Examples of gas turbine configurations: (1) turbojet, (2) turboprop, (3) turboshaft (shown as electric generator), (4) high-bypass turbofan, (5) low-bypass afterburning turbofan

Additional components have to be added to the gas generator to suit its application. Common to all is an air inlet but with different configurations to suit the requirements of marine use, land use or flight at speeds varying from stationary to supersonic. A propelling nozzle is added to produce thrust for flight. An extra turbine is added to drive a propeller (turboprop) or ducted fan (turbofan) to reduce fuel consumption (by increasing propulsive efficiency) at subsonic flight speeds. An extra turbine is also required to drive a helicopter rotor or land-vehicle transmission (turboshaft), marine propeller or electrical generator (power turbine). Greater thrust-to-weight ratio for flight is achieved with the addition of an afterburner.
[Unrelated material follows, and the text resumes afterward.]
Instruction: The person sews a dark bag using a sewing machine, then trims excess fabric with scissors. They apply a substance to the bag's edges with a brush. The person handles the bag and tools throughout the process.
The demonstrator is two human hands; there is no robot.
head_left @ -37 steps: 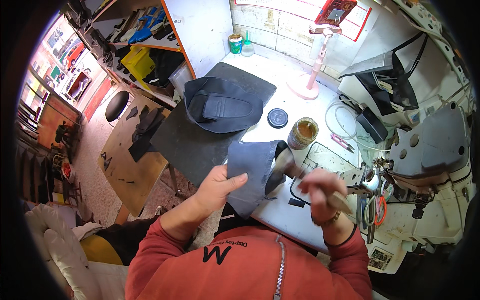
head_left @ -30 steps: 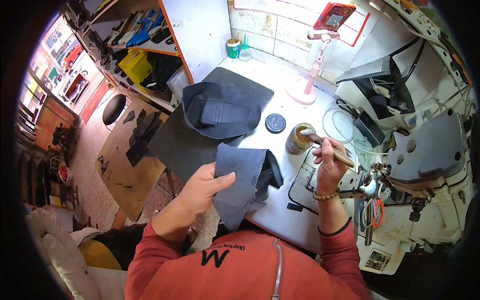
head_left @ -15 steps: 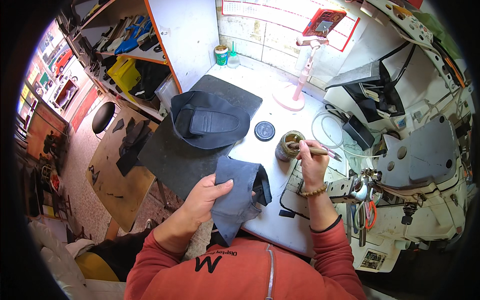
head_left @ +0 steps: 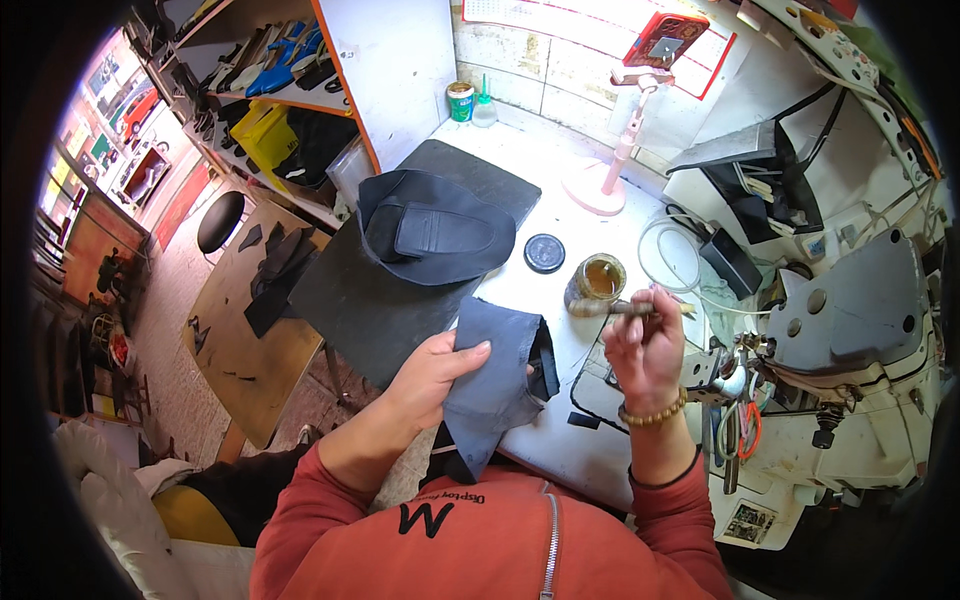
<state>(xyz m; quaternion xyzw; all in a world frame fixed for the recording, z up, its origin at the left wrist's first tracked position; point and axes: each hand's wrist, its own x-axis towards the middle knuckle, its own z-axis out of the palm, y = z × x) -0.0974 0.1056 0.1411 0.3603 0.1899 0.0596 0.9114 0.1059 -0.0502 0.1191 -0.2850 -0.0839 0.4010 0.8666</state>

The basic operation of the gas turbine is a Brayton cycle with air as the working fluid: atmospheric air flows through the compressor that brings it to higher pressure; energy is then added by spraying fuel into the air and igniting it so that the combustion generates a high-temperature flow; this high-temperature pressurized gas enters a turbine, producing a shaft work output in the process, used to drive the compressor; the unused energy comes out in the exhaust gases that can be repurposed for external work, such as directly producing thrust in a turbojet engine, or rotating a second, independent turbine (known as a power turbine) that can be connected to a fan, propeller, or electrical generator. The purpose of the gas turbine determines the design so that the most desirable split of energy between the thrust and the shaft work is achieved. The fourth step of the Brayton cycle (cooling of the working fluid) is omitted, as gas turbines are open systems that do not reuse the same air.

Gas turbines are used to power aircraft, trains, ships, electrical generators, pumps, gas compressors, and tanks.[2]